Files

Abstract

Many practical applications require the reconstruction of images from irregularly sampled data. The spline formalism offers an attractive framework for solving this problem; the currently available methods, however, are hard to deploy for large-scale interpolation problems in dimensions greater than two (3-D, 3-D+time) because of an exponential increase of their computational cost (curse of dimensionality). Here, we revisit the standard regularized least-squares formulation of the interpolation problem, and propose to perform the reconstruction in a uniform tensor-product B-spline basis as an alternative to the classical solution involving radial basis functions. Our analysis reveals that the underlying multilinear system of equations admits a tensor decomposition with an extreme sparsity of its one dimensional components. We exploit this property for implementing a parallel, memory-efficient system solver. We show that the computational complexity of the proposed algorithm is essentially linear in the number of measurements and that its dependency on the number of dimensions is significantly less than that of the original sparse matrix-based implementation.

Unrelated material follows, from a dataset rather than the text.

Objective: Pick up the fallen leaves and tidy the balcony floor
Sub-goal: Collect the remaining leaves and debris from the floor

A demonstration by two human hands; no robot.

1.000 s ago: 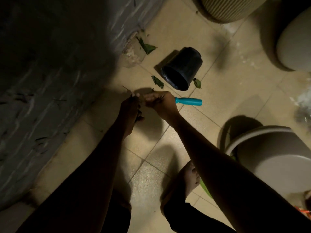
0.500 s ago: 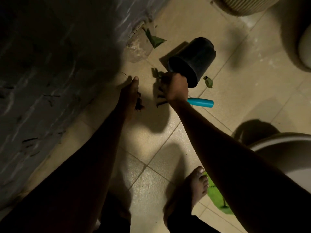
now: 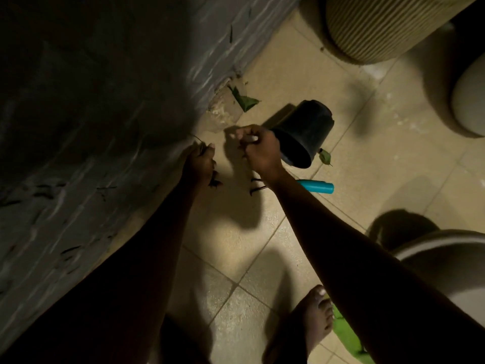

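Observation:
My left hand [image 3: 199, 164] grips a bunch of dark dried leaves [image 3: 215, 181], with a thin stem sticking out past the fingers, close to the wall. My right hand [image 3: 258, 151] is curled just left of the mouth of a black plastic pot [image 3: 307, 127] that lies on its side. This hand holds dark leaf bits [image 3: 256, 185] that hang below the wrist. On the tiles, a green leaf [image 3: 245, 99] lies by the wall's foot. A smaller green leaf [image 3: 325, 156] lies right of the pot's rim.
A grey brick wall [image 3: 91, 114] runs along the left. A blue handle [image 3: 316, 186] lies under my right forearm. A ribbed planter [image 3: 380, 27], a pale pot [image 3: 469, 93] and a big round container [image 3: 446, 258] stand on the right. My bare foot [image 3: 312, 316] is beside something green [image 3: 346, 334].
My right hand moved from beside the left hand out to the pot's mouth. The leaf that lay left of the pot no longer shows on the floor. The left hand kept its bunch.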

The net benefit is a substantial reduction in memory requirement and operation count when compared to standard matrix-based algorithms, so that even 4-D problems with millions of samples become computationally feasible on desktop PCs in reasonable time. After validating the proposed algorithm in 3-D and 4-D, we apply it to a concrete imaging problem: the reconstruction of medical ultrasound images (3-D+time) from a large set of irregularly sampled measurements, acquired by a fast rotating ultrasound transducer.